Your assignment
What is needed is an exact copy of the listing, with no pictures in it.

Source data

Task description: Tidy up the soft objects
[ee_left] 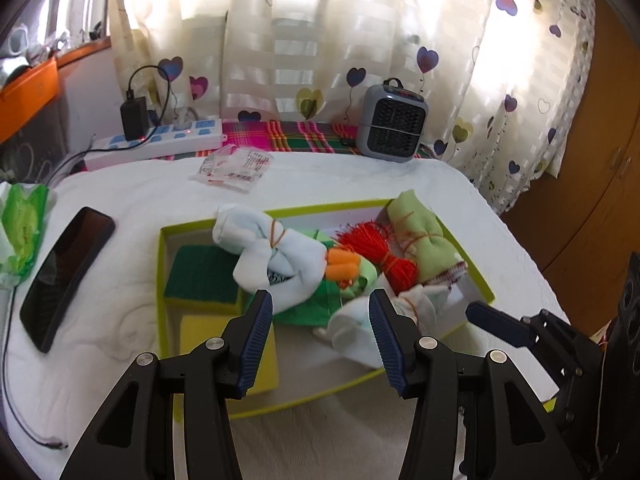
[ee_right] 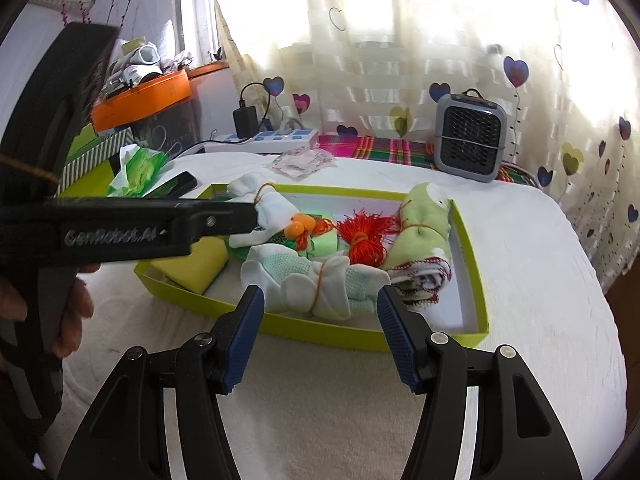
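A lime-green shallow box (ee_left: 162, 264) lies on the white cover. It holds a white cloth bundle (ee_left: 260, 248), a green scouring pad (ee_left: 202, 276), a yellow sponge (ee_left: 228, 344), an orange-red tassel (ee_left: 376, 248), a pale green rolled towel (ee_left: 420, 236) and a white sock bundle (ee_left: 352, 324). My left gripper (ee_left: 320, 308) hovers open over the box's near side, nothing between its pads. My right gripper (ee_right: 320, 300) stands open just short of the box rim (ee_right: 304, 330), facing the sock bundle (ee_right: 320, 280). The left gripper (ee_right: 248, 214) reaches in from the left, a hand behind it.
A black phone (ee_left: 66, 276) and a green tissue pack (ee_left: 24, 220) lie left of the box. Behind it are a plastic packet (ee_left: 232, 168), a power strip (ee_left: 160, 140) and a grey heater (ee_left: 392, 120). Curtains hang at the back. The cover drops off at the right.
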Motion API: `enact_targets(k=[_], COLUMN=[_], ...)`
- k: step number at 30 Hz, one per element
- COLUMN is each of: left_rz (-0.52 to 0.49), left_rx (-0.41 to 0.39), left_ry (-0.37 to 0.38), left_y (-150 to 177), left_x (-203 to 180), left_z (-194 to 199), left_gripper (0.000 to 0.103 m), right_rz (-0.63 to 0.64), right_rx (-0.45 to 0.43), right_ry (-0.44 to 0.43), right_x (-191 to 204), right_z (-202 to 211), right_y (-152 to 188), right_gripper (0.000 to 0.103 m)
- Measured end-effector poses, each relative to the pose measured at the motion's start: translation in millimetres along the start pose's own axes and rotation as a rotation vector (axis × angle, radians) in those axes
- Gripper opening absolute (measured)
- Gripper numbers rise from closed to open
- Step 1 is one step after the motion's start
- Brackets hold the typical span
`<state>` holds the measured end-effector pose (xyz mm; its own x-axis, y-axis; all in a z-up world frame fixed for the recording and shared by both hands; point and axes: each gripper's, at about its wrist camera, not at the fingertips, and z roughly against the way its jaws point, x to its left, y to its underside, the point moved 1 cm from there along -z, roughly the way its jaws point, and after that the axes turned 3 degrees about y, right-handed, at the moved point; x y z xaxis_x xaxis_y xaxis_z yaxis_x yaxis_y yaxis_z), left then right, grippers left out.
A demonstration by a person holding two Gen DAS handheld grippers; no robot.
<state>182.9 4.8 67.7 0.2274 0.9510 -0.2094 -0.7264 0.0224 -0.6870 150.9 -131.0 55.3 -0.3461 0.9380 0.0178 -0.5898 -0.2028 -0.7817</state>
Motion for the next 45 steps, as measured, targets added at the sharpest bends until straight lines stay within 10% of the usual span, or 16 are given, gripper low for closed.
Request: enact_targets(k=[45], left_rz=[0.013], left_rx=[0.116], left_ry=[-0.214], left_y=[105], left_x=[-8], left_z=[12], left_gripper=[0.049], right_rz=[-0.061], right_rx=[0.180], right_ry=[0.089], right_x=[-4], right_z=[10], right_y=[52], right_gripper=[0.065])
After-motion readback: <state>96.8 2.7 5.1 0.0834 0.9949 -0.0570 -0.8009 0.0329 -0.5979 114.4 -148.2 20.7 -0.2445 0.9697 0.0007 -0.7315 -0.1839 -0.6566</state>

Answer for the task
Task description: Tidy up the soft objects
[ee_left] 
[ee_right] 
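A lime-green shallow box (ee_left: 162, 264) lies on the white cover. It holds a white cloth bundle (ee_left: 260, 248), a green scouring pad (ee_left: 202, 276), a yellow sponge (ee_left: 228, 344), an orange-red tassel (ee_left: 376, 248), a pale green rolled towel (ee_left: 420, 236) and a white sock bundle (ee_left: 352, 324). My left gripper (ee_left: 320, 308) hovers open over the box's near side, nothing between its pads. My right gripper (ee_right: 320, 300) stands open just short of the box rim (ee_right: 304, 330), facing the sock bundle (ee_right: 320, 280). The left gripper (ee_right: 248, 214) reaches in from the left, a hand behind it.
A black phone (ee_left: 66, 276) and a green tissue pack (ee_left: 24, 220) lie left of the box. Behind it are a plastic packet (ee_left: 232, 168), a power strip (ee_left: 160, 140) and a grey heater (ee_left: 392, 120). Curtains hang at the back. The cover drops off at the right.
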Motion API: `enact_targets(k=[_], COLUMN=[_], ...)`
- k: step number at 30 Hz, one per element
- COLUMN is each of: left_rz (-0.52 to 0.49), left_rx (-0.41 to 0.39), left_ry (-0.37 to 0.38), left_y (-150 to 177), left_x (-203 to 180), left_z (-194 to 199), left_gripper (0.000 to 0.103 m), right_rz (-0.63 to 0.64), right_rx (-0.45 to 0.43), right_ry (-0.44 to 0.43), right_x (-191 to 204), right_z (-202 to 211), right_y (-152 to 188), right_gripper (0.000 to 0.103 m)
- Measured end-effector poses, each relative to the pose measured at the motion's start: translation in millimetres along the start pose's own axes and rotation as a rotation vector (axis × angle, radians) in those axes
- Gripper opening absolute (measured)
- Gripper numbers rise from closed to open
- Step 1 is one step after the motion's start
- Brackets hold the typical span
`<state>` holds the measured end-effector pose (xyz mm; its own x-axis, y-axis; all in a z-up world frame fixed for the recording and shared by both hands; point and axes: each gripper's, at about its wrist camera, not at the fingertips, and z roughly against the way its jaws point, x to its left, y to its underside, the point moved 1 cm from there along -z, roughly the way its jaws point, and after that the axes turned 3 degrees about y, right-handed, at the moved point; x y z xaxis_x xaxis_y xaxis_z yaxis_x yaxis_y yaxis_z), left then right, grippers left out.
A demonstration by a person holding two Gen DAS handheld grippers; no robot.
<state>182.9 4.8 67.7 0.2274 0.9510 -0.2094 -0.7264 0.0224 -0.6870 150.9 -131.0 55.3 -0.3461 0.9380 0.0178 -0.5898 -0.2028 -0.7817</state>
Motion for the next 45 steps, as measured, targets added at the sharpest bends until straight lines stay within 10% of the usual span, or 16 are given, gripper low for closed.
Request: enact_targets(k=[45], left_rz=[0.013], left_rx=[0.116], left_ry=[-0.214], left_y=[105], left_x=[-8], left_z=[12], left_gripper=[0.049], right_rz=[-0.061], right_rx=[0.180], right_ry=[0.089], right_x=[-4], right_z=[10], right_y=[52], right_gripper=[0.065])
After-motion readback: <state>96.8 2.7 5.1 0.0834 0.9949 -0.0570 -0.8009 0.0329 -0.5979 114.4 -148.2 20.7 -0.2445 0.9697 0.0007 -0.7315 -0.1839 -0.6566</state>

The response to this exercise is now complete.